Personagem singular, Henry Bech (na avaliação do narrador) Não era um ser humano maravilhoso. Era um sanguessuga vaidoso e molenga grudado na perna da literatura, a qual atravessava o pântano de nossos tempos. No mundo literário (que, em muitos aspectos, se assemelha a uma selva), quem se adaptar às adversidades ou burlar a lei do mais forte provavelmente sobreviverá. Ou venderá mais. Ou terá mais sucesso. Ou enganará por mais tempo. Ou tudo isso e mais um pouco, porque a ambição costuma ser uma espécie de catapulta para a fama literária. Em outras palavras – provavelmente as erradas –, muitos escritores levam o seu trabalho literário demasiadamente a sério, mais que o sexo e que o dinheiro. E isso, para ratificar o óbvio (isto é, aquilo que poucos admitem em público, seja por hipocrisia, seja por autodefesa), significa que Todo mundo pode ser amigo de todo mundo, mas escritor não pode ser amigo de escritor. Os escritores estão condenados a se odiarem, não foi o que Goethe disse? Mit der Dummheit  kämpfen Götter... Ou foi o Schiller?

A juventude desapareceu. Os dias de glória também. Ao contrário de seu pai, Abe Bech, que guardava sua raiva, seu sarcasmo e sua indiferença para a família, Henry nunca escondeu o profundo mal-estar que a humanidade lhe causava. Apesar disso ou de coisa pior, (...) sua necessidade de dinheiro era intensa o bastante para obrigá-lo a enfrentar a ágora ensolarada de uma América mais ampla: apresentava-se nas faculdades interpretando o personagem de si mesmo, e de vez em quando aceitava escrever para alguma revista, quando a tarefa lhe parecia excêntrica o bastante para poder ser transformada, com um toque especial, em arte. Também participou de algumas Festschrifts (eventos comemorativos da vida literária) e obscuras academias literárias. Visita ao zoológico parece ser uma metáfora adequada para traduzir a diversidade da fauna. Cada espécie, ignorando com altivez o que acontece ao seu redor, cultiva (com fervor e estupidez) a idiossincrasia e o Ressentimento, o champanhe dos intelectuais.
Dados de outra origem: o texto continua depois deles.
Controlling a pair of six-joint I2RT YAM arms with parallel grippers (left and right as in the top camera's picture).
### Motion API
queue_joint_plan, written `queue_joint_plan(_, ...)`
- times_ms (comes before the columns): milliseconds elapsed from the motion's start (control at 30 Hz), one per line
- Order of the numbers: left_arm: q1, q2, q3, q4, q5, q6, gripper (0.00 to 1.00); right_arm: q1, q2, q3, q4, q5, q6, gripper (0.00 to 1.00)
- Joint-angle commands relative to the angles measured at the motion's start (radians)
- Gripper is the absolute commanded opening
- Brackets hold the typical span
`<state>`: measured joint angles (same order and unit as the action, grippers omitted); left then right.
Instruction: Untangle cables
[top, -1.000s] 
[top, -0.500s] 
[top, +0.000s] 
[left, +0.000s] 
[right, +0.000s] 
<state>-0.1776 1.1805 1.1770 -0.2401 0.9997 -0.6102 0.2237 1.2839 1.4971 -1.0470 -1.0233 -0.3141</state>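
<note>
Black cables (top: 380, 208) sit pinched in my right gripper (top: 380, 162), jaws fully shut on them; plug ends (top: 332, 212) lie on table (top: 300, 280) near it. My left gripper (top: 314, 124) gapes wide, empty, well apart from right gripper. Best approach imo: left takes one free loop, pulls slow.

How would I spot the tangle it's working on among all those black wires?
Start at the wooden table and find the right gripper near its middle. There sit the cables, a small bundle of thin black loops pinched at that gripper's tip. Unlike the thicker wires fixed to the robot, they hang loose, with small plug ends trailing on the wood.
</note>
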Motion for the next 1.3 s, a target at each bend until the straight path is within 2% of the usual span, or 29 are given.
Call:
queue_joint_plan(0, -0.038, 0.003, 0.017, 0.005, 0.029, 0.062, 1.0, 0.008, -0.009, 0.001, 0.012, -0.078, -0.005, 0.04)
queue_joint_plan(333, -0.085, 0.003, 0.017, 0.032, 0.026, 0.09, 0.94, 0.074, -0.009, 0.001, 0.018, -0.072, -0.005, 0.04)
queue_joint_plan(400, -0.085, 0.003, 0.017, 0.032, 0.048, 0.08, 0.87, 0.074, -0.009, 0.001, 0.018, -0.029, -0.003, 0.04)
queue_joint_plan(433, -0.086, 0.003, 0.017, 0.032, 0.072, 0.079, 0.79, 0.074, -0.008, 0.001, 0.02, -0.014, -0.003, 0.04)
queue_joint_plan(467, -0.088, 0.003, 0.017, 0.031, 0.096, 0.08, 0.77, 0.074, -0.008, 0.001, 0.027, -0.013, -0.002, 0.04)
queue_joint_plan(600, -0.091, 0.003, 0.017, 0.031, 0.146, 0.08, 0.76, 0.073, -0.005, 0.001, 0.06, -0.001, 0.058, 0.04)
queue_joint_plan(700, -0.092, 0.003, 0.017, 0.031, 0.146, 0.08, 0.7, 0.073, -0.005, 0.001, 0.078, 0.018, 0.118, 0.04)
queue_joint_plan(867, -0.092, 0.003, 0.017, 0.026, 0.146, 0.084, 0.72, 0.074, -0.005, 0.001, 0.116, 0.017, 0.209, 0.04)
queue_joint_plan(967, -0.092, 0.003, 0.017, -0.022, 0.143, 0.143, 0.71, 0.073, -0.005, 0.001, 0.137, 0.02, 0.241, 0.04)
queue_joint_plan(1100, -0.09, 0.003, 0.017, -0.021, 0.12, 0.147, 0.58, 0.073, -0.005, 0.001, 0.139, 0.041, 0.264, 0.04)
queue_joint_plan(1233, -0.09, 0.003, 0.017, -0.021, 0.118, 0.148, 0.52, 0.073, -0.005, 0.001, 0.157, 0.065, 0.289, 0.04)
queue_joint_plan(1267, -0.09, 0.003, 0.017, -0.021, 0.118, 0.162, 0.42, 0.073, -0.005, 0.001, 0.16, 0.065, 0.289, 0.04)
Diante do túmulo de Kafka ou quando (ficcionalmente) recebe o Prêmio Nobel de 1999, a vida de Henry Bech não pode ser descrita como uma festa. Apesar das viagens, das homenagens, das mulheres, os paraísos artificiais costumam se desintegrar diariamente. Deixam para trás, ou seja, para a história, centenas de histórias engraçadas, constrangedoras, patéticas. Sic transit gloria mundi, diziam (cinicamente) os romanos.
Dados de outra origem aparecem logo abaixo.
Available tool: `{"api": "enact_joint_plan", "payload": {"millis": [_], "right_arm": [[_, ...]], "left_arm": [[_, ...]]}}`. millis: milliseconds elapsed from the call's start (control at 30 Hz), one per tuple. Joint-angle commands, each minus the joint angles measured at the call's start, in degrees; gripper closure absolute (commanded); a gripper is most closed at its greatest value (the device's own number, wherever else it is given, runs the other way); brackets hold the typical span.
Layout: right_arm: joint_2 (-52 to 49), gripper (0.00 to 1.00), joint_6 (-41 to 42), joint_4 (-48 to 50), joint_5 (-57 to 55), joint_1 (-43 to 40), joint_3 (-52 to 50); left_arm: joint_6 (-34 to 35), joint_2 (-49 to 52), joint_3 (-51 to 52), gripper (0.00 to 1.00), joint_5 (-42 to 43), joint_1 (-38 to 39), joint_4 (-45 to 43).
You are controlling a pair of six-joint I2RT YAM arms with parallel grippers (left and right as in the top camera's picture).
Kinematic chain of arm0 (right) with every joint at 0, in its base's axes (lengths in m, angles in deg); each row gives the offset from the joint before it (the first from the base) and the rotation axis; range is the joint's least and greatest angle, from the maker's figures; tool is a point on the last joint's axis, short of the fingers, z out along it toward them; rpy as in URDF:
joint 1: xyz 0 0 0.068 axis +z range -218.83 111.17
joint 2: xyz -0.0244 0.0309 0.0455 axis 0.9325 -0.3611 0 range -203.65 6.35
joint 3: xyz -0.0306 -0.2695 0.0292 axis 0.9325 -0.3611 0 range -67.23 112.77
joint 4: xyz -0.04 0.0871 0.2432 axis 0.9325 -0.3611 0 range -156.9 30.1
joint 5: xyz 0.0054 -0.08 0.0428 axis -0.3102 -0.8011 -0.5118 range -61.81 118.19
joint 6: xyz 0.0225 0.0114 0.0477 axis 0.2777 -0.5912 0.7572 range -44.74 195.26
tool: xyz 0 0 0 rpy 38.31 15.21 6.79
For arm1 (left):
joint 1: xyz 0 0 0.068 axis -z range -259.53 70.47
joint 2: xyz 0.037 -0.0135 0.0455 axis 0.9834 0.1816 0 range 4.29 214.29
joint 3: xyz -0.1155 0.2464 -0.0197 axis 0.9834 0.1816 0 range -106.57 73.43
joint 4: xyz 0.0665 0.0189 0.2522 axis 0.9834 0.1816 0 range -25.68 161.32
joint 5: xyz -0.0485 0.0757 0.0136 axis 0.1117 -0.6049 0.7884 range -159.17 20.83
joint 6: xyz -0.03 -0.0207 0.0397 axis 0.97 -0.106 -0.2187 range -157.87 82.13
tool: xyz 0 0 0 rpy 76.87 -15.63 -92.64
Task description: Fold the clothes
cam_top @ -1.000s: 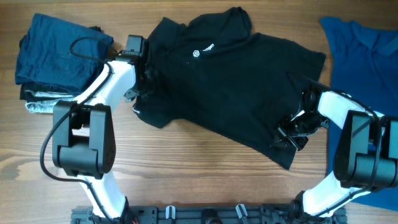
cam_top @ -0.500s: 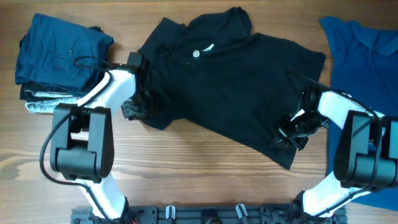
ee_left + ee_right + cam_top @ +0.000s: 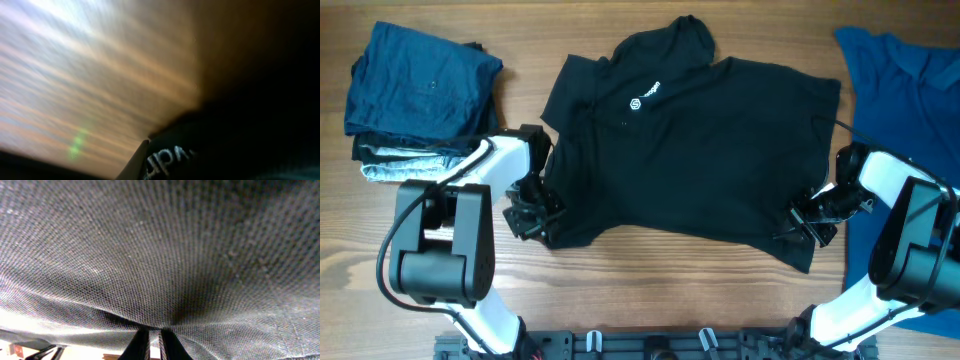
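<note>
Wooden table (image 3: 650, 290), black shirt (image 3: 690, 150), right end effector (image 3: 809, 214) pinching hem, left end effector (image 3: 531, 213) low, grip unclear.

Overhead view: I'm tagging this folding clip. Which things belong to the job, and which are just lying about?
Job: black shirt; right gripper pinching its hem; left gripper at its opposite corner; blue shirt, not yet folded.
Lying about: folded clothes stack; wooden table.

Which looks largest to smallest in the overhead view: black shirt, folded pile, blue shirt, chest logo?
Black shirt
then folded pile and blue shirt, too alike to rank (blue one runs off frame)
chest logo smallest
</note>
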Motion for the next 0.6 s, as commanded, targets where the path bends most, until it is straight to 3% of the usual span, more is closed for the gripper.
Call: {"api": "enact_joint_plan", "payload": {"millis": [0, 67, 233, 367, 567], "right_arm": [[-4.0, 0.91, -1.1, 4.3, -18.7, -1.3, -1.1], [-4.0, 0.96, -1.3, 1.4, -18.6, -1.3, 1.9], [-0.3, 0.96, -4.4, -6.4, -13.2, -1.3, 10.7], [3.7, 0.93, -4.7, -10.1, -13.5, -1.3, 11.7], [3.6, 0.9, -2.6, -4.7, -13.9, -1.3, 7.8]], "left_arm": [[-0.7, 5.4, 7.3, 0.88, 3.5, 0.5, -2.0], [-0.7, 5.4, 8.8, 0.86, 3.2, 0.5, -2.4], [-0.7, 5.4, 9.5, 0.82, 3.3, 0.5, -3.5], [-1.2, 5.4, 9.5, 0.8, 3.3, 0.5, -3.5], [-3.3, 5.3, 9.5, 0.74, 3.5, 0.5, -3.8]]}}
A límpida paz pós-coito somente se torna possível quando Henry Bech planeja e executa o mais significativo dos sonhos de todos aqueles que escrevem e publicam. Em Bech Noir, o escritor, com o sangue frio de um enxadrista, como se fosse uma espécie de justiceiro infanto-juvenil, resolve eliminar fisicamente quem ousa comentar desfavoravelmente a literatura. E da forma mais dolorosa que for possível. O mundo não se modifica com esse desatino, matar todos os críticos literários, mas a satisfação do ofendido atinge o cume do prazer.
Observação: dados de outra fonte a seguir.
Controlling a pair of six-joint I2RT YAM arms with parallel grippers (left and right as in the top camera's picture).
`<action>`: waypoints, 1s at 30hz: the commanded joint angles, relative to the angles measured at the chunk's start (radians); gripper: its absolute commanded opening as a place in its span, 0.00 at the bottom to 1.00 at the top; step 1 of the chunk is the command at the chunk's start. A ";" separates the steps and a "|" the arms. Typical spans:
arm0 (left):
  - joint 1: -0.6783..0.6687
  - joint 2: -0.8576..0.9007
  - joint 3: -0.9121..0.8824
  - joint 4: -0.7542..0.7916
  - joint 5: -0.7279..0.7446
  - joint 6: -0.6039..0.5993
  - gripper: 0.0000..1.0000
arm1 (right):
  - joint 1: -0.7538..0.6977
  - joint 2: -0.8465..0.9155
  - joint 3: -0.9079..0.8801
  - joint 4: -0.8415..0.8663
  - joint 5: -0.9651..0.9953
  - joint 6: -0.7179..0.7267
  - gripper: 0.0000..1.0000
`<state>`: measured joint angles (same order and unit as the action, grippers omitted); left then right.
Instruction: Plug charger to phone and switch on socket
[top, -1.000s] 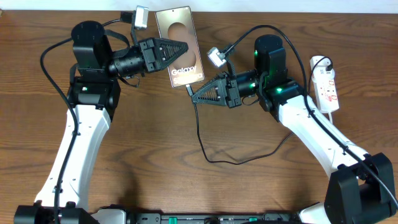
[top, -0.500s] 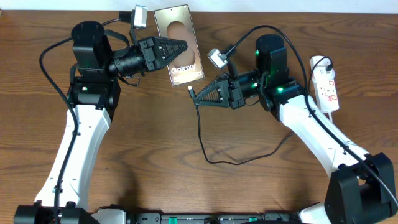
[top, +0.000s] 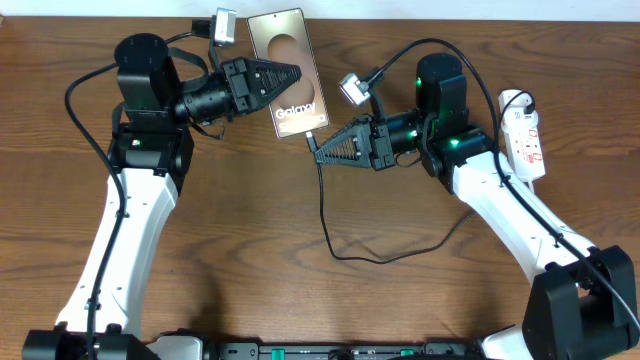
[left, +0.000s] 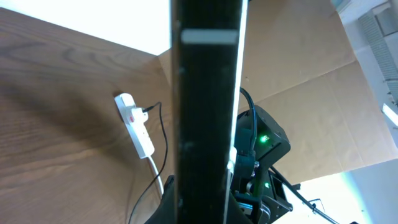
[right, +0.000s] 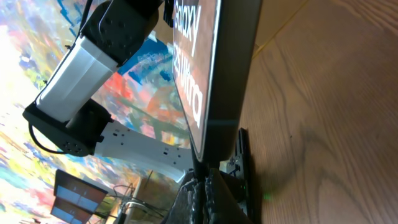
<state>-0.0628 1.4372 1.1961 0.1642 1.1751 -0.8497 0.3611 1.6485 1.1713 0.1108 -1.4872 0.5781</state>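
The brown-bronze phone (top: 287, 62) with "Galaxy" lettering is held off the table at the back centre by my left gripper (top: 292, 76), which is shut on its long edges. In the left wrist view the phone (left: 208, 93) is a dark upright bar between the fingers (left: 200, 208). My right gripper (top: 318, 150) is shut on the plug tip of the black charger cable (top: 323, 215), right at the phone's lower end. In the right wrist view the fingers (right: 202, 196) meet the phone's (right: 214, 68) bottom edge. Whether the tip is seated cannot be told. The white socket strip (top: 525, 130) lies at far right.
The black cable loops over the table in front of the right arm (top: 380, 258) and runs back to the strip. The strip also shows in the left wrist view (left: 135, 121), with its white cord. The left arm (right: 93, 59) fills the upper left of the right wrist view.
My right gripper has moved slightly right and up with the plug tip, closing on the phone's lower end. The left gripper and the phone have barely moved.
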 joint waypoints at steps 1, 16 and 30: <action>-0.001 -0.006 0.012 -0.002 0.016 -0.020 0.07 | -0.003 -0.001 0.011 0.006 0.008 0.012 0.01; -0.041 -0.006 -0.002 -0.005 -0.013 -0.016 0.08 | -0.003 -0.001 0.011 0.013 0.021 0.012 0.01; -0.047 -0.006 -0.002 -0.005 -0.014 -0.008 0.08 | -0.003 -0.001 0.011 0.018 0.030 0.012 0.01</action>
<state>-0.0948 1.4372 1.1961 0.1532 1.1263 -0.8646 0.3611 1.6485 1.1713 0.1200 -1.4849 0.5819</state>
Como comprovou Dostoievski, crime e castigo caminham juntos e na direção no sistema carcerário. Evidentemente, há diversos tipos de prisões. Algumas mais cruéis do que outras. No caso de Henry Bech, a temporada no inferno foi de extrema perversidade. A esposa da vez, ao descobrir que o marido andava se divertindo com a morte alheia, cobrou comissão. Ou seja, exigiu o sacro santo direito da maternidade. E pouco se importou com o fato de o marido já não mais dispor de forças físicas e emocionais para criar filhos.

Foi com a criança de dez meses de idade no colo que Henry Beach, 76 anos, tentou superar o suplício que é escrever o discurso de agradecimento ao Prêmio Nobel de Literatura. Foi com a filha nos braços que enfrentou o destino: Quase colando os lábios nas convoluções suaves da orelhinha da criança, ele sussurrou: Diga oi. Oi!, exclamou Golda, pronunciando com uma clareza animada o monossílabo, imediatamente amplificado e espalhado por todos os recantos do lindo, infinito salão. Em seguida, levantou a mão direita, para que todos vissem, e fez o delicado movimento de abrir e fechar que significa tchau.